España no escapaba a esta situación. A partir de 2005 se creó la Unidad de  Mujeres y Ciencia del Ministerio de Educación (UMYC) y se estableció la necesidad de una presencia equilibrada en tribunales y comisiones. Así, poco a poco la evolución desde entonces ha sido positiva en la categoría de profesoras de investigación, que ha pasado de un 15% a un 23,5% en 2010.

El siglo XXI en España ha supuesto el principio de muchas iniciativas relacionadas con esta materia. Aparte de la creación de la UMYC en 2005, se fundó la Comisión de Mujeres y Ciencia del CSIC en 2001 con el objetivo de detectar los obstáculos que motivan las desigualdades entre sexos, sobre todo en los altos cargos del ámbito científico. «Desde aquel año se publican anualmente estadísticas desagregadas, lo que constituye un arma importante para poder diagnosticar los problemas», explica su presidenta Pilar López.

Un año antes se creó la Asociación de Mujeres Investigadoras y Tecnólogas, que aúna a mujeres de la universidad, de la industria y del CSIC, con la finalidad de colaborar en el fomento de la igualdad para acceder a la actividad investigadora y ser el enlace con otras organizaciones europeas e internacionales en la investigación de este campo.
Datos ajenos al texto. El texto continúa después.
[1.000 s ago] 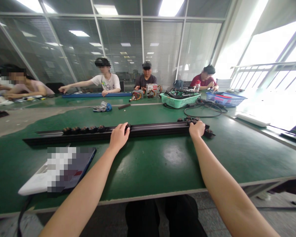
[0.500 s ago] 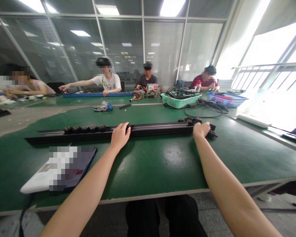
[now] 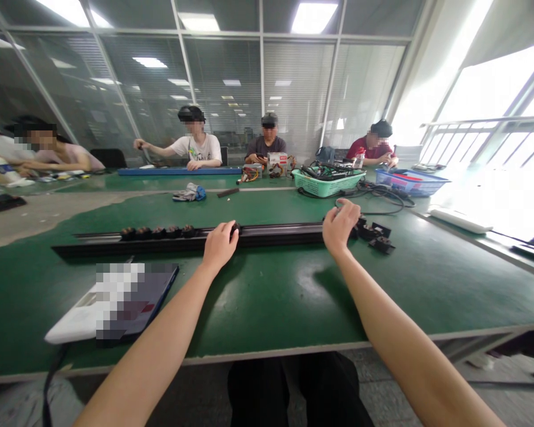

La presidenta de la Comisión de Igualdad del CSIC ha señalado que «el hecho de que haya un 40% de mujeres en una profesión y solo un 18% en la categoría más alta es una indicación de que algo funciona mal». Además, añade que «si la proporción en la categoría más alta es problemática, en los premios científicos la presencia de mujeres es mucho más baja – en los más prestigiosos no pasa del 5%– y permanece bajo también el número de mujeres invitadas a dar charlas en los congresos».

La mujer investigadora en el ámbito europeo

En el ámbito europeo, bajo las directrices del Programa Marco, la Comisión Europea apuesta por el control estadístico de la participación de la mujer en los distintos proyectos como indicador de la actividad femenina en las distintas disciplinas, con el objetivo último de fomentar la igualdad de sexos en la investigación e integrar la dimensión de género en toda la investigación europea.

Por otro lado, iniciativas como el Grupo de Helsinki sobre mujeres y ciencia, formado por representantes de todos los estados miembros, llevan desde 1999 fomentando la relación y apoyo entre mujeres científicas europeas para luchar contra su escasa representación en las carreras científicas y el desproporcionado abandono de éstas en las diversas fases de su carrera  profesional.

Gracias al informe realizado por este grupo, la Comisión Europea impulsó la creación de la Plataforma Tecnológica de Científicas Europeas (EPWS) que, desde 2006, tiene como fin promover la inclusión de esta cuestión en el ámbito de la investigación científica.